Takashi Murakami gehört zu den kommerziell erfolgreichsten Künstlern weltweit. Anlässlich seiner großen Ausstellung in der Hongkonger Niederlassung der Galerie Gagosian sprach er mit der South China Morning Post über seine künstlerische Arbeit und seine regelmäßigen Ausflüge in die Mode- und Musikindustrie. Dabei scheint er dem Druck nicht immer voll gewachsen zu sein. Fionnuala McHugh, die Autorin des Artikels, zitiert ihn mit folgenden Worten: "'I can get the big project, big money, but every month I’m …' – he clutches his throat – '… kind of choking.'" Er sehne sich nach seiner Jugend, als er 20 gewesen sei, so Murakami. "'I’m still living a dream then. That is a great thing.' And now? 'No dream. Reality.'"

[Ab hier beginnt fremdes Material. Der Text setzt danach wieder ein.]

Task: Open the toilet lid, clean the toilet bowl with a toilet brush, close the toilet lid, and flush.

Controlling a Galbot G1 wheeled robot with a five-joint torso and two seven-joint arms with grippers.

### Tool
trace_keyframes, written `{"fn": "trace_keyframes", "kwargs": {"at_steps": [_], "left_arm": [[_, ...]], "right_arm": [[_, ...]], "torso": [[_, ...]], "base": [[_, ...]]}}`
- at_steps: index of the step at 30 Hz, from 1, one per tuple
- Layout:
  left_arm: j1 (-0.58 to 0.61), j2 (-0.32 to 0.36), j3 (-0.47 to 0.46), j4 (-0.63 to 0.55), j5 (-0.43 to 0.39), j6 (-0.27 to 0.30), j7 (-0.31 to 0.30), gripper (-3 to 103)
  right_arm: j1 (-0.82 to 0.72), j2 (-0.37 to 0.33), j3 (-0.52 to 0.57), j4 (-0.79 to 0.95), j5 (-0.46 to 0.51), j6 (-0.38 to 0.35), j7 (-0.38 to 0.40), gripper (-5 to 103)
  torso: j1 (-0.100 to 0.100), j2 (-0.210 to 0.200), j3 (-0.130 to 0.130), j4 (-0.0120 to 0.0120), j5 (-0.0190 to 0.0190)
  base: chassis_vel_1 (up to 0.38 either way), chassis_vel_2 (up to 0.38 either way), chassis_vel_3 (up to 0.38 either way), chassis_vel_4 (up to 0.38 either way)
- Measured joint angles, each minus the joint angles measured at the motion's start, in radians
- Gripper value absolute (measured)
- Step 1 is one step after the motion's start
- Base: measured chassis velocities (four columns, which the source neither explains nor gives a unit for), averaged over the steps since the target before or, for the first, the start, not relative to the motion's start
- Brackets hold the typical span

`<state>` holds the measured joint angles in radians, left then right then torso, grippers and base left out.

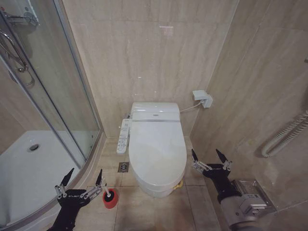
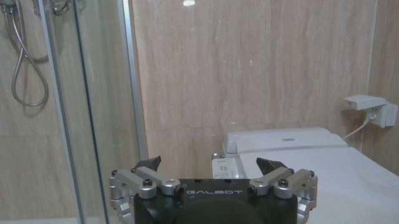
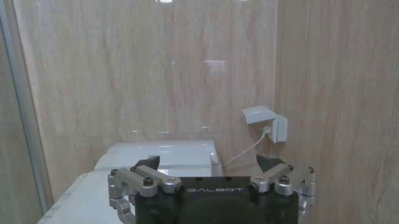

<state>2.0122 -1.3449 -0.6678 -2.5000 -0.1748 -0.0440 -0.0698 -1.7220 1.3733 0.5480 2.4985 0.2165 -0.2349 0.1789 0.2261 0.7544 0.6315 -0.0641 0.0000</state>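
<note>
Toilet lid [image 1: 157, 144] down flat over the bowl, centre of the head view, against the back wall. Toilet brush [image 1: 107, 190] upright in its red cup holder [image 1: 110, 199] on the floor tiles at 8 o'clock from the lid. Left gripper [image 1: 83, 178] spread wide, empty, just beside that holder at its 9 o'clock; right gripper [image 1: 208, 157] likewise spread and empty at 4 o'clock from the lid.

Toilet lid [image 1: 157, 144] glossy white plastic; walls [image 1: 144, 53] polished stone-look tile.
</note>
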Motion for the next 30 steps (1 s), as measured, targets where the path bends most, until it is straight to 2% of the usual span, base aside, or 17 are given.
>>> {"fn": "trace_keyframes", "kwargs": {"at_steps": [30], "left_arm": [[0.0, 0.0, 0.0, 0.0, 0.0, 0.0, 0.0, 100]], "right_arm": [[0.0, 0.0, 0.0, 0.0, 0.0, 0.0, 0.0, 100]], "torso": [[0.0, 0.0, 0.0, 0.0, 0.0]], "base": [[0.0, 0.0, 0.0, 0.0]]}}
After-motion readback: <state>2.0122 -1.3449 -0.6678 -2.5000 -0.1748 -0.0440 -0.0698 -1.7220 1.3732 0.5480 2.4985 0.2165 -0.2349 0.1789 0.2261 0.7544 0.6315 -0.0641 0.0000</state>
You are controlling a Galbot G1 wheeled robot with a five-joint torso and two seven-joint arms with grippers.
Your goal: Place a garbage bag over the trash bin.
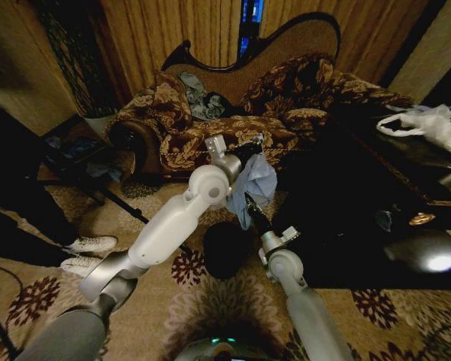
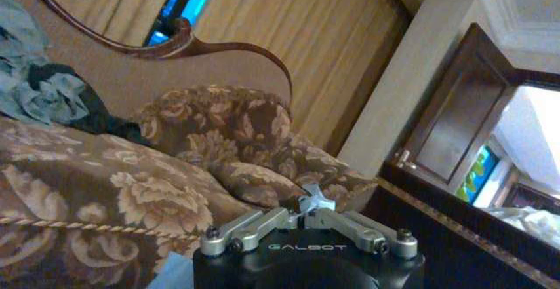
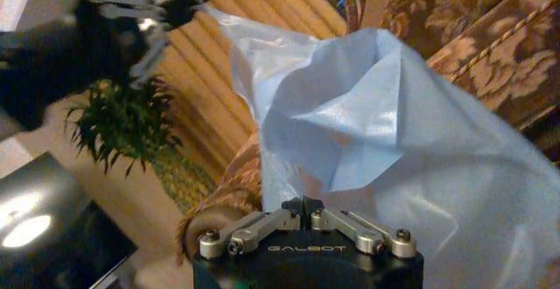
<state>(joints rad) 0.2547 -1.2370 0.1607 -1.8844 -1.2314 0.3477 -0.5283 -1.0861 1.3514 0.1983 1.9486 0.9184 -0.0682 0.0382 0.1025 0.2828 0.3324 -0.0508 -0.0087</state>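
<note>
Both end effectors, left (image 1: 258,140) and right (image 1: 248,198), pinch the garbage bag (image 1: 257,184); I'd spread its mouth before lowering over the trash bin (image 1: 225,248) on the carpet.

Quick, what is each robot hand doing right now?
Left hand: shut, pinching the top of the garbage bag.
Right hand: shut on the garbage bag's lower edge.

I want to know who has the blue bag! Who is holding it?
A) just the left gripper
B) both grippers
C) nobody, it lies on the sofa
B: the left gripper pinches the garbage bag at its top, the right gripper lower down.
</note>
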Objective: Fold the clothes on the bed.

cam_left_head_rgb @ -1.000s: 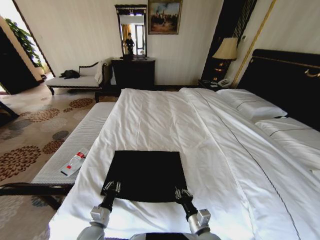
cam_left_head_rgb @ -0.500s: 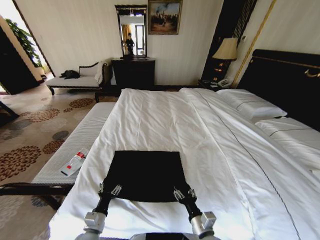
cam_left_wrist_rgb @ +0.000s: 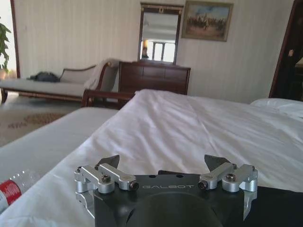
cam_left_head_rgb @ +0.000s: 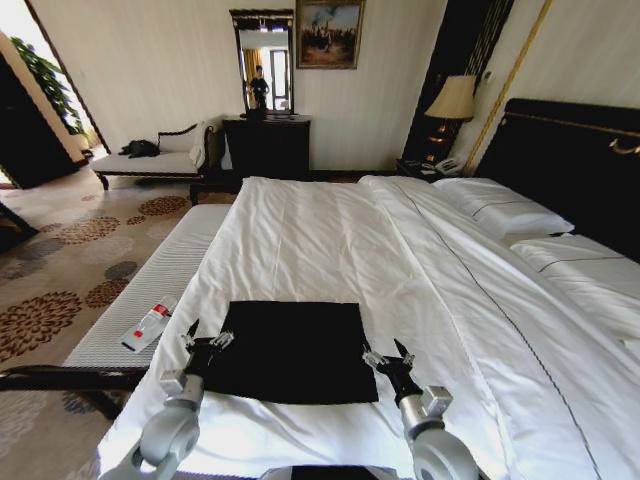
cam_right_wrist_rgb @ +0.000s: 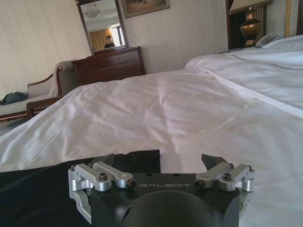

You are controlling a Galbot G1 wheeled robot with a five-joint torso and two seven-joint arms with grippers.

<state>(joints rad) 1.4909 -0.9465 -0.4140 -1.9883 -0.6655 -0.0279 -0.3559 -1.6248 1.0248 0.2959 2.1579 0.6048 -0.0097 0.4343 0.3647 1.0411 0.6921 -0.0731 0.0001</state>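
Black folded fabric garment (cam_left_head_rgb: 292,350) flat on white-sheeted double bed (cam_left_head_rgb: 330,240). Left claw (cam_left_head_rgb: 203,342), right claw (cam_left_head_rgb: 388,358) flank side edges, fingers apart, holding nothing, likely positioned for next fold.

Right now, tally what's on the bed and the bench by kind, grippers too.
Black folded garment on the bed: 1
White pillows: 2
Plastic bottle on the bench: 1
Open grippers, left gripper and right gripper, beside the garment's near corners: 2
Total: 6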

Helge Achenbach, ehemals erfolgreicher Kunstberater, wurde wegen Betrugs zu einer mehrjährigen Haftstrafe verurteilt. Seit einigen Monaten ist er wieder auf freiem Fuß. Inzwischen reüssierte Achenbach nicht nur als Maler, er unterstützt auch politisch verfolgte Künstlerinnen und Künstler mit einer eigenen Stiftung. Nun war er vor wenigen Tagen in der Fernseh-Talkshow von Markus Lanz zu Besuch. Die Aufzeichnung kann man sich hier auf Youtube anschauen. Achenbach erzählt witzig und eloquent die Geschichte seines Aufstiegs und Absturzes und hat außerdem noch einige kuriose Anekdoten aus seiner Beraterzeit in petto. Leider entsteht hier wieder das klischeehafte Bild einer zeitgenössischen Kunst, welche vor allem wegen ihrer unglaublichen Preise von öffentlichem Interesse ist.